PROBLEM DESCRIPTION |
Once the pictures are removed, reproduce what is left of the data below exactly.

DATA EXTRACT |
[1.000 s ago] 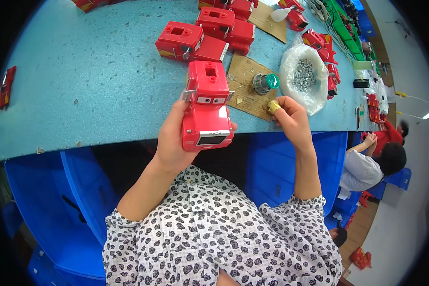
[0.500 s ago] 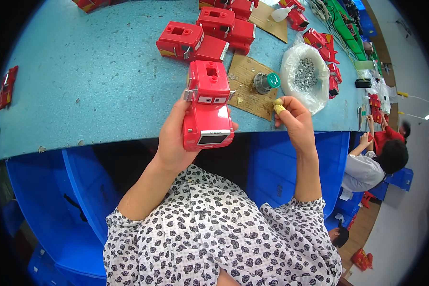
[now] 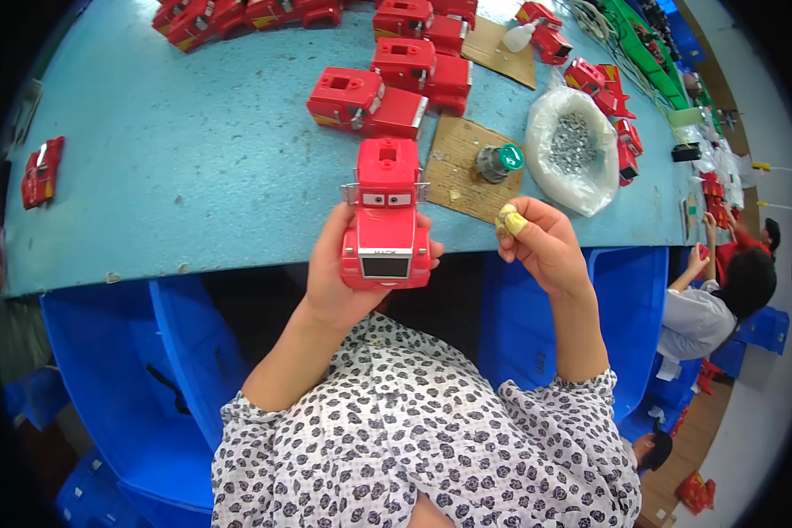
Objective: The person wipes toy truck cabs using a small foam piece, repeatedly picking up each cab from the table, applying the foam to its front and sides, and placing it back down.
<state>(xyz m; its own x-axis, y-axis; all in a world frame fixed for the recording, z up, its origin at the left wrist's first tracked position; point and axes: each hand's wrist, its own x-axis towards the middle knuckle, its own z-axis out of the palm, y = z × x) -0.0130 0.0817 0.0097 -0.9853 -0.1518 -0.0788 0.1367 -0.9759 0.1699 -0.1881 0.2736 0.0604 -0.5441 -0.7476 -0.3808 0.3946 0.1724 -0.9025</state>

ANSWER BOX |
[1.000 s ago] 
[0.500 s ago] 
[now] 
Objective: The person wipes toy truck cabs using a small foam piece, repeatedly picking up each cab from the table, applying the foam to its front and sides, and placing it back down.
<state>(xyz m; its own x-axis, y-axis; all in a world frame fixed for the recording, z up, its origin at the left wrist's first tracked position; point and axes: each hand's wrist, its own x-axis towards the middle knuckle, its own z-axis out of the palm, y = z × x) -0.0130 0.0817 0.0097 -0.9853 -0.1518 -0.0788 0.1367 -0.9759 0.1699 -0.1881 0.2736 0.0604 -0.5441 -0.7476 -0.3808 0.3946 0.1724 -0.9025</state>

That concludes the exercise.